I totally agree, though i never noticed a difference between a warm incandescent and a warm LED in the light it gives off. I did my own comparison and while LED's do cost more upfront, they are cheaper in the long run any way you look at it. I looked at the advertised run time for each type of bulb (how many hours can you expect the bulb to last before you need to replace it) A single LED bulb lasts so much longer than an incandescent, that by the time the led bulb finally gives out you would already be on your 3rd or 4th incandescent bulb.
"same as my comrade President Trump"
*plays Soviet anthem*
I swear this man is either a absolute genius or brainless
It's not about politics and definitely not about a possible connection between the Tramp election and Russians.
He is basically a Russian tool.
@@Ragnarok540 How is Trump a tool? Literally everything foreign policy related is against Russia.
"Just joking"
See, he was just being _sarcastic_ .
Herrr derrr orange man bad.
7:01 And that's another disadvantage of incandescent lights. They get dangerously hot.
Loads of people still ask me what Wattage to go for when I've convinced them to go LED. One comparison that could be included is efficiency or Lumens per Watt.
Thanks
@@MikhalisBramouell, the people promoting this misinformation have little to no understanding about how human eyes work.
check the lux
@@EdricLysharae You clearly have no understanding how the electromagnetic spectrum works. Studies from the Universities of Madrid and Haifa are not misinformation moron.

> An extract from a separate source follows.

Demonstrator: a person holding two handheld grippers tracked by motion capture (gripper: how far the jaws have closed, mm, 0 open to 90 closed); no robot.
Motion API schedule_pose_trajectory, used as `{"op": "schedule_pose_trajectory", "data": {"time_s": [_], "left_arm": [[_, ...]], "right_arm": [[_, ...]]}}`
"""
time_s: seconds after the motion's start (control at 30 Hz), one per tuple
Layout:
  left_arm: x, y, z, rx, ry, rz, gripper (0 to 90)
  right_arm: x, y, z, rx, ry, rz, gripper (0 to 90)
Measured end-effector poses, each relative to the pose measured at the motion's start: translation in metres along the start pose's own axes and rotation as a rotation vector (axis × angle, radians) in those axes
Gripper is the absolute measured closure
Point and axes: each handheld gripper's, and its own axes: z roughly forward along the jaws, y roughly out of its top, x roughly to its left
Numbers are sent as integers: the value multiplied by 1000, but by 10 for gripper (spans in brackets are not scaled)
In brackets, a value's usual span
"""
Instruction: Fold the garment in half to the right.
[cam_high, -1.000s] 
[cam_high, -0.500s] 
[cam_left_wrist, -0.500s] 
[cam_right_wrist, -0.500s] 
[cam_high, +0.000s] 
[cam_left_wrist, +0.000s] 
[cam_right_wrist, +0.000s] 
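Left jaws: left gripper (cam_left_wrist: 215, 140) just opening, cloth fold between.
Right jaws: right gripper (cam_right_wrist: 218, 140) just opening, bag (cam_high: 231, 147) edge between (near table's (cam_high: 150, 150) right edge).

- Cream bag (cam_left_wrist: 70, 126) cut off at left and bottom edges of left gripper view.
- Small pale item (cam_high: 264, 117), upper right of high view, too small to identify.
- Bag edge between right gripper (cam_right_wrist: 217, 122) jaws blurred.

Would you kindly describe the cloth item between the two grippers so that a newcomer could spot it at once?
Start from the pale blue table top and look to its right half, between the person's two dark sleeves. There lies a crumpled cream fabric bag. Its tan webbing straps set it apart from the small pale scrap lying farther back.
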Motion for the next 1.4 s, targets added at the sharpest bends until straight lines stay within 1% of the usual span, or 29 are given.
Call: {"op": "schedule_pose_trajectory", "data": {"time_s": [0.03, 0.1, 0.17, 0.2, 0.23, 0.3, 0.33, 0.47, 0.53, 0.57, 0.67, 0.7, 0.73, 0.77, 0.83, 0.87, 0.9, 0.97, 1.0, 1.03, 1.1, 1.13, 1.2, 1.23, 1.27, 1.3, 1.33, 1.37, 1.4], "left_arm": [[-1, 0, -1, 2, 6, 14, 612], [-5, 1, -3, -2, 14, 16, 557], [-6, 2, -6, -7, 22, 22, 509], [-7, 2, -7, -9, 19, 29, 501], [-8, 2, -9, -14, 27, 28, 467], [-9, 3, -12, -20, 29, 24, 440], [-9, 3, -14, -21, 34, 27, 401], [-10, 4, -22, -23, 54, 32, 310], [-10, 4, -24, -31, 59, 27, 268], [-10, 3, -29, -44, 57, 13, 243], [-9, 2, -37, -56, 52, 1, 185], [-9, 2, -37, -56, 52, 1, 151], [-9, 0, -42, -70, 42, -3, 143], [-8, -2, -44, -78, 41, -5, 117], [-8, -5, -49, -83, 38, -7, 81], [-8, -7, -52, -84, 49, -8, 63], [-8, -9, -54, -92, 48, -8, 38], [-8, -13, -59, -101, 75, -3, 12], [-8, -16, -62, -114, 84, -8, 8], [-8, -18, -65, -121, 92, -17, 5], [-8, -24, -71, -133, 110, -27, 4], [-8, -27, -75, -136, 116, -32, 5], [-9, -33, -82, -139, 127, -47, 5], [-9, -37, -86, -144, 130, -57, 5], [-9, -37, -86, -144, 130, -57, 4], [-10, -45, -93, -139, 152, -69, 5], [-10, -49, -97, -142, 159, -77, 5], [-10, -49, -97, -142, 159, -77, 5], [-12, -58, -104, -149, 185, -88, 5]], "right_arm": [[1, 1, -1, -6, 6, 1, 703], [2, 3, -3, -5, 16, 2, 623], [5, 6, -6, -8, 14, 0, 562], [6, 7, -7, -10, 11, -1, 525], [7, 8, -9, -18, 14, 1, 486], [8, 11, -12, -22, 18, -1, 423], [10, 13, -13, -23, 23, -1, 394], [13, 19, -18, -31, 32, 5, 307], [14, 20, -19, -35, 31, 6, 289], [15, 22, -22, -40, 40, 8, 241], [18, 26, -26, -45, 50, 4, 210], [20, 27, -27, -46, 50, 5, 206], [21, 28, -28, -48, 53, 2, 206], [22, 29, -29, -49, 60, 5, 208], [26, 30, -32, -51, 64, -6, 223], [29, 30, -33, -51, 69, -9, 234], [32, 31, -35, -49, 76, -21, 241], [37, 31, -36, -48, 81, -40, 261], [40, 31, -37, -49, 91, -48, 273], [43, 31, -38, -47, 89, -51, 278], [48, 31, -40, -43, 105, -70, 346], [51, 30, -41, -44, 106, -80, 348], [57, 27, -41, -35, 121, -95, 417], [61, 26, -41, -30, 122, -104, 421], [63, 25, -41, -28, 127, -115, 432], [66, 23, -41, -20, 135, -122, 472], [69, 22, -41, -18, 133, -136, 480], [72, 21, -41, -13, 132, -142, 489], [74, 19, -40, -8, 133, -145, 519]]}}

@@MikhalisBramouell using that word to people....
Lol
When Mehdi walks in a room with LED lights “GOOD”.
*Güd
*gud
Am I the only person who has the impression that the LED lights almost never get their specified lifetime? The LED's themselves can probably work +15K hours without a problem, but all the electronics around it never seems to last that long.
I've had capacitors go out on many of my early LED bulbs well before their stated life was up. I've had incandescent bulbs last years with moderate use...

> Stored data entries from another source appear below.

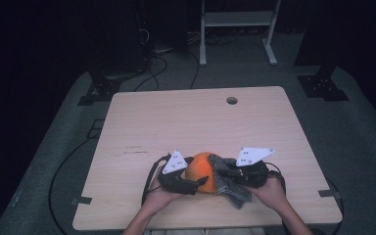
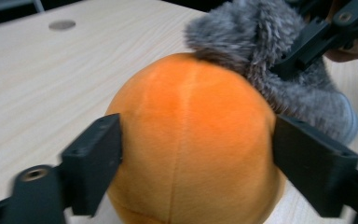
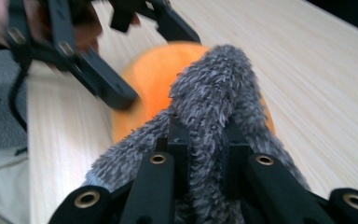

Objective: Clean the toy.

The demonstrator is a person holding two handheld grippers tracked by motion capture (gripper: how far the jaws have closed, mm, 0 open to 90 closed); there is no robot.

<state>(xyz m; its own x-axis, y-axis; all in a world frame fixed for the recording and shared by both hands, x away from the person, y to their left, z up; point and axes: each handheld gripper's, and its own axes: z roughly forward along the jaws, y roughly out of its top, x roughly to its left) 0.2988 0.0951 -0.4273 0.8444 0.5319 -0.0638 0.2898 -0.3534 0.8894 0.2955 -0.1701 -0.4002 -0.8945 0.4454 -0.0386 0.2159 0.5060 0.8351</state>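
My left gripper [image 2: 193, 163] jaws stand apart around the round orange plush ball [image 2: 191, 144]; my right gripper [image 3: 205, 140] jaws clamp the fuzzy grey cloth [image 3: 214, 93].

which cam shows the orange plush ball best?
Left gripper view: the orange plush ball sits large and sharp between its jaws. High view shows it small, partly under grey fuzzy fabric. Right gripper view: mostly hidden behind that fabric.
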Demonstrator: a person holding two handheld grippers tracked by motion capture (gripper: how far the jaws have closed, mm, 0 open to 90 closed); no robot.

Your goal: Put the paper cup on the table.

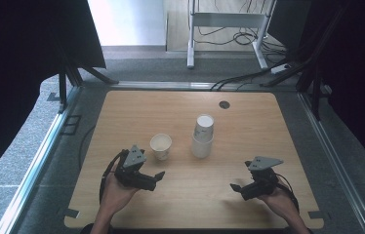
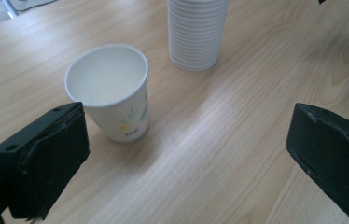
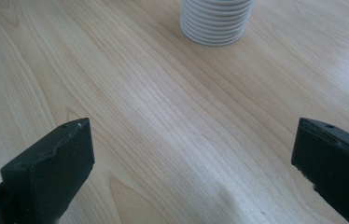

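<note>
A single white paper cup [image 1: 161, 146] stands upright and empty on the wooden table [image 1: 249, 122], left of centre. In the left gripper view that cup [image 2: 109, 91] shows a small green and yellow print. A tall stack of white paper cups [image 1: 203, 136] stands to its right, seen as ribbed rims in the left gripper view [image 2: 196, 32] and the right gripper view [image 3: 216, 21]. My left gripper [image 1: 157, 181] is open, just short of the single cup, holding nothing. My right gripper [image 1: 236, 190] is open near the front right, apart from the stack, with bare wood between its jaws.
A round cable hole [image 1: 224, 104] sits near the table's far edge. Beyond the table are a white desk frame [image 1: 227, 22] and loose cables [image 1: 249, 75] on the floor. Dark panels [image 1: 19, 53] flank both sides. A metal rail [image 1: 29, 170] runs along the left.
</note>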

Definitely true. Especially the 'el cheapo' versions rarely hold up for more than half a year. I do have some Osram and Philips LEDs from about ten years ago and they still do absolutely fine. Though not being nearly as high powered as today's models they live up to the lifetime promises.
@@kola3125 in your opinion, planned obsolence or not?
Yea my only problem with LEDs is some of the quality control is awful. Even some name brand lights from my local hardware store only last a few months most of the time. I still have a number of incandescent bulbs that have worked for over 10 years.
@@TedSchoenling That's my experience as well, but I open them up, try to get the PCB and other stuff out as gentle as possible and solder in a new capacitor. If I'm getle enough and it works - great, a few bucks saved. If not - it was broken anyway, no additional loss there.
I've replaced every bulb in my house with led smart color changing dimmable lights. The best investment I've made to date. My electric bill has almost halved, and I can set the lights to my mood. I'll never go back to the old lights. Although I do find I use the cooler shades more than warmer. I work second shift, so the cooler shades help to stimulate me. While the warmer shades I use before bedtime.